Ogni anno il 15,3% degli studenti che si immatricolano dopo il diploma 2024 lascia o cambia corso entro dodici mesi. Ma il dato complessivo nasconde una forbice profonda: tra i diplomati degli istituti professionali l'abbandono definitivo raggiunge l'11,1%, quasi tre volte il 3,6% registrato tra i liceali. Sono i numeri dell'indagine AlmaDiploma 2025 sui diplomati 2024, integrata con i dati del Rapporto ANVUR 2026. La diagnosi cambia se si guarda chi abbandona, non solo quanti.
Il divario che il dato medio nasconde
Il 15,3% complessivo è composto da due fenomeni distinti: il 5,6% abbandona del tutto, il 9,7% resta nel sistema ma cambia ateneo o corso. È nella prima fascia, quella dell'uscita netta, che le differenze per tipo di diploma pesano di più.
I diplomati tecnici abbandonano al 9,0%, quelli degli istituti professionali all'11,1%. I liceali si fermano al 3,6%. La distanza non misura capacità diverse, ma una diversa familiarità con le regole implicite del percorso universitario: lo studio autonomo, la gestione degli appelli, la capacità di leggere un piano di studi come mappa di competenze future.
I liceali, però, cambiano corso più spesso: l'11,0% si riorientalisi, contro il 7,1% dei tecnici e l'8,3% dei professionali. Chi arriva dal liceo entra più facilmente e può correggersi internamente; chi viene da percorsi tecnico-professionali affronta più spesso una frattura che porta fuori dal sistema in modo definitivo.
Il genere aggiunge un'altra variabile misurabile. L'abbandono è al 7,6% tra gli uomini e al 4,1% tra le donne. Il background familiare incide in modo simile: quando almeno un genitore è laureato, l'abbandono è al 4,3%; quando i genitori hanno al massimo un diploma, sale al 5,9%. La differenza indica una competenza invisibile: conoscere l'università da dentro, prima di entrarci, aiuta a interpretare i segnali di difficoltà.
L'orientamento scolastico che dimezza il rischio
L'indagine AlmaDiploma misura anche l'impatto dell'orientamento ricevuto a scuola. Tra chi giudica le attività di orientamento molto utili, l'abbandono universitario entro il primo anno è al 4,1%. Tra chi le giudica inutili, sale al 7,7%. La stessa forbice vale per il cambio di corso: 7,5% contro 10,8%.
La causa principale dichiarata da chi abbandona non è la difficoltà degli esami, indicata dal 12,1%, ma lo scarso interesse per le discipline del corso, citato dal 35,6% di chi interrompe. Il problema più frequente è lo scarto tra il nome del corso e i contenuti reali incontrati in aula.
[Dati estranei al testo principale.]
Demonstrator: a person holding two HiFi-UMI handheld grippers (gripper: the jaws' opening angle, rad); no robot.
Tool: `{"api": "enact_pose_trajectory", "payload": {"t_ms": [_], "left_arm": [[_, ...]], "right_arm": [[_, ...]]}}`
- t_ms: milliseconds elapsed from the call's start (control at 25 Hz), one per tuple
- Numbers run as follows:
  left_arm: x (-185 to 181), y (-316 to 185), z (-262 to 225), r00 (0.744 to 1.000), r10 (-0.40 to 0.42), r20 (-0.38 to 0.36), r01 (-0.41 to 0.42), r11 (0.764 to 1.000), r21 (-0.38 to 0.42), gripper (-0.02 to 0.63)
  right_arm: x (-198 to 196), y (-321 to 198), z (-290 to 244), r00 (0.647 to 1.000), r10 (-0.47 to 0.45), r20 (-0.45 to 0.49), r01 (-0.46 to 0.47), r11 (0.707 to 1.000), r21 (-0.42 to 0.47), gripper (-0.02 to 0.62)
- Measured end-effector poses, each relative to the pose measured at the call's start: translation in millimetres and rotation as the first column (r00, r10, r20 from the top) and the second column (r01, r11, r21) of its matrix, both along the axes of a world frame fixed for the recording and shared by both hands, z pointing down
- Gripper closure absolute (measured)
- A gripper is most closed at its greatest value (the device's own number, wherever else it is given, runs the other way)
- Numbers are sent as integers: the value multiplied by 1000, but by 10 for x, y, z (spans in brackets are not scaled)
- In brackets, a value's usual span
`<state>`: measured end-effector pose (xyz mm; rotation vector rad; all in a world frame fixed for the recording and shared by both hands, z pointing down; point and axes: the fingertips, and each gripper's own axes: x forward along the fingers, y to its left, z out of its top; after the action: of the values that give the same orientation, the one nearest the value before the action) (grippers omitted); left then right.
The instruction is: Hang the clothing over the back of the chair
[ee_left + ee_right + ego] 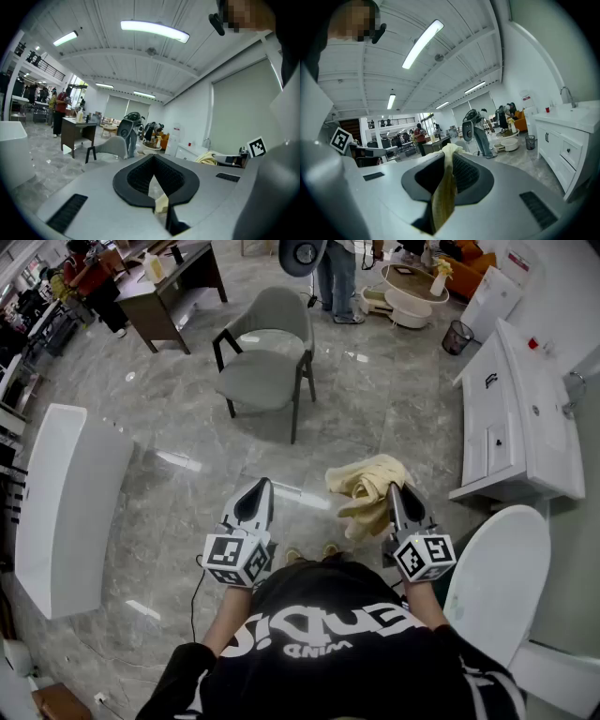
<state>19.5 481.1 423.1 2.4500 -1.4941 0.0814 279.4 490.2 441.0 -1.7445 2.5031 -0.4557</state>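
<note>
Two grippers are out in front of the body. Right gripper [397,498]: jaws clamped on the clothing [366,486], a pale yellow garment. The right gripper view shows only a narrow fold [443,197] running down between the pads, with the bulk bunched past the tips. Left gripper [263,487]: jaws closed tip to tip, no cloth in them. There is a small pale bit low between its pads in the left gripper view, which I cannot identify. The garment hangs above the floor [187,427], held at one spot only. The chair [267,357] stands well apart, ahead and to the left, seat toward the person and back on the far side. A white cabinet [511,418] is near the right side.

Risks, as judged:
1. The bite is thin. The weight of the bunch could drag the fold out of the pads during the carry, and the garment would drop to the floor.
2. The cloth is crumpled and held one-handed. Laid on the chair back like this it would land as a lump, weighted unevenly, and likely slide onto the seat or off behind. The left gripper probably has to take a second edge and spread it first.
3. The back is reached across the seat, so a short reach would leave the garment on the seat instead.
4. A loose end could catch the cabinet corner or the feet while turning.
</note>
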Motion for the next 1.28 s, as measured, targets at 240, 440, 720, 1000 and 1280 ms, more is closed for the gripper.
{"api": "enact_pose_trajectory", "payload": {"t_ms": [240, 440, 720, 1000, 1280], "left_arm": [[-14, 38, -27, 1000, 0, -2, 0, 1000, -4, 591], [-30, 68, -41, 1000, 6, 0, -6, 1000, -5, 591], [-155, 100, 37, 999, 39, 0, -39, 999, 2, 591], [-340, 41, 63, 999, 53, -11, -53, 999, 2, 591], [-483, -140, 142, 999, 42, -6, -42, 999, -6, 591]], "right_arm": [[-29, 33, -12, 1000, 2, -6, -2, 1000, -6, 540], [-81, 53, -29, 1000, 0, 9, 0, 1000, -10, 540], [-209, 91, 3, 1000, -2, -1, 2, 1000, 11, 540], [-324, 2, -52, 999, 34, -5, -34, 999, 24, 540], [-410, -264, -94, 999, 34, -11, -34, 998, 47, 538]]}}
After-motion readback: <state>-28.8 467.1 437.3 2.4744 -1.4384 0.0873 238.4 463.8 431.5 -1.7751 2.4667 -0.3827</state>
Una scelta costruita su un'etichetta attraente (scienze della comunicazione, giurisprudenza, economia) senza conoscere i contenuti disciplinari del primo anno espone lo studente a uno shock che molti non reggono.
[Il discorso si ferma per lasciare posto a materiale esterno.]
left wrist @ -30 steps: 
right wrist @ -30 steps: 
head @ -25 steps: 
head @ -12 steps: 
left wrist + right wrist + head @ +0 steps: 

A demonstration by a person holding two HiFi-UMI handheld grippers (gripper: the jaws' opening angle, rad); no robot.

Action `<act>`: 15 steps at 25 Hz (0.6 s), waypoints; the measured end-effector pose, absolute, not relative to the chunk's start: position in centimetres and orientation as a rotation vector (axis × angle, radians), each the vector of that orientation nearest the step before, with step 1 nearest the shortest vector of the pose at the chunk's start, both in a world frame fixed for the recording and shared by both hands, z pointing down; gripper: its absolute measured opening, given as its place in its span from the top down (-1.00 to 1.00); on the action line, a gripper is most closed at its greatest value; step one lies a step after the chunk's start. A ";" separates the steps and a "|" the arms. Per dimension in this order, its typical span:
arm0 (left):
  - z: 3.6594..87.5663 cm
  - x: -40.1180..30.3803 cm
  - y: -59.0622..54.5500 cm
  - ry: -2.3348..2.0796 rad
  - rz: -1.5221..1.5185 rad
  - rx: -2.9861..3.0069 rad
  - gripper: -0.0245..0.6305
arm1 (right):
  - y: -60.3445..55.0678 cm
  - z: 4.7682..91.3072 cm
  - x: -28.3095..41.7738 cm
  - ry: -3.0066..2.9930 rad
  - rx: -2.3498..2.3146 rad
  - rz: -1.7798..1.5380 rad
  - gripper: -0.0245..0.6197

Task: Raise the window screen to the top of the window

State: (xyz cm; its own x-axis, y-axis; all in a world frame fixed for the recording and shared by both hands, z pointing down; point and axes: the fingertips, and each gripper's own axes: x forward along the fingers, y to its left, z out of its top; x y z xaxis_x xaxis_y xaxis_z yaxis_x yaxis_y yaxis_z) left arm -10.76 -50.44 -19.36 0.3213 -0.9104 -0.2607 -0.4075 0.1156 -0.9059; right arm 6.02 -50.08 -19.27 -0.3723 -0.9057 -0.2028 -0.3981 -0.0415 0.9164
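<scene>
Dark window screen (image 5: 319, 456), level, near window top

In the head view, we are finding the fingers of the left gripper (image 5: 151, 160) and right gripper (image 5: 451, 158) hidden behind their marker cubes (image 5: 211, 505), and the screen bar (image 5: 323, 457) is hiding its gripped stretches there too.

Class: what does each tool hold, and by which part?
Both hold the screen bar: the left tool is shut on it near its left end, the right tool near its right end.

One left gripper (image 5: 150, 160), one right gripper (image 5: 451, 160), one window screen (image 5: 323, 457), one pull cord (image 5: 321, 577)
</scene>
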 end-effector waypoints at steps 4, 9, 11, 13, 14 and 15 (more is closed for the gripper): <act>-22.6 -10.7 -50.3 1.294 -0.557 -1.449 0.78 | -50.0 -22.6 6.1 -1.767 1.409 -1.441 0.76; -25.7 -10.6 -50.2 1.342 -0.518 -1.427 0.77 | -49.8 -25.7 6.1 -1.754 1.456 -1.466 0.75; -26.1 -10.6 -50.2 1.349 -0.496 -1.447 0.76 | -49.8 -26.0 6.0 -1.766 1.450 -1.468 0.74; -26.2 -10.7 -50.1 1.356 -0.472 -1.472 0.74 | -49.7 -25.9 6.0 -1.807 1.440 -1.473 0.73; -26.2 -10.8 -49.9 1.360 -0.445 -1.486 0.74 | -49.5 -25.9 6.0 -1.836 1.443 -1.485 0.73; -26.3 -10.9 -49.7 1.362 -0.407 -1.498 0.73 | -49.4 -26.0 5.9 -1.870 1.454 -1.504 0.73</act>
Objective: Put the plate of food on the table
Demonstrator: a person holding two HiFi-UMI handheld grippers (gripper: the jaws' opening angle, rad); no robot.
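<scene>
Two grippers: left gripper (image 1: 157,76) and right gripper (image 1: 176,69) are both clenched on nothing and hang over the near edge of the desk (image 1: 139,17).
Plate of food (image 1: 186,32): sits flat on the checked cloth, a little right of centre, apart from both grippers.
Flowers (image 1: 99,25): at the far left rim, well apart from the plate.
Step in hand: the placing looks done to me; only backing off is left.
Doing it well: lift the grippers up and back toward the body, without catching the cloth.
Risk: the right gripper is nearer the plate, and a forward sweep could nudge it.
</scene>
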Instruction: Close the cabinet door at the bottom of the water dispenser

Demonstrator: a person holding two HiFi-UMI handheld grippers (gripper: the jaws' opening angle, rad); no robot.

Le Linee guida nazionali per l'orientamento hanno introdotto moduli obbligatori di almeno 30 ore nelle scuole secondarie superiori, finanziati anche con risorse PNRR. L'efficacia dipenderà dai contenuti: un orientamento che simula la scelta universitaria richiede informazioni sui reali contenuti dei corsi del primo anno, non solo sugli sbocchi lavorativi o sulle classifiche degli atenei.
Più iscritti, meno laureati degli altri: il divario europeo
L'Italia conta 2.050.112 iscritti all'università nel 2024/25, il massimo storico, con una crescita di 296.000 unità rispetto al 2018/19. Ma la quota di laureati tra i 25 e i 34 anni è al 31,6%, contro una media OCSE del 48,4% e una media UE intorno al 44%. Il gap è strutturale: il Rapporto ANVUR 2026 segnala che l'Italia ha registrato la seconda crescita più alta in Europa nelle iscrizioni universitarie tra 2019 e 2023 (+14,4%), ma parte da una base di laureati molto più bassa rispetto agli altri Paesi europei.
Il Rapporto ANVUR 2026 sul sistema universitario italiano segnala anche che il tasso di abbandono tra primo e secondo anno nelle università telematiche ha raggiunto il 18,8%, il valore più alto del sistema, in crescita rispetto al 13,7% del 2018/19. Gli atenei statali si fermano al 13,3%, le università private al 6,4%.
Per uno studente che si immatricola nei prossimi mesi, i dati indicano un'azione concreta: chiedere all'ateneo quali sono i contenuti degli esami del primo semestre, non il nome del corso o la posizione in classifica. Il tipo di diploma e la qualità dell'orientamento ricevuto influenzano il primo anno più di quanto si immagini.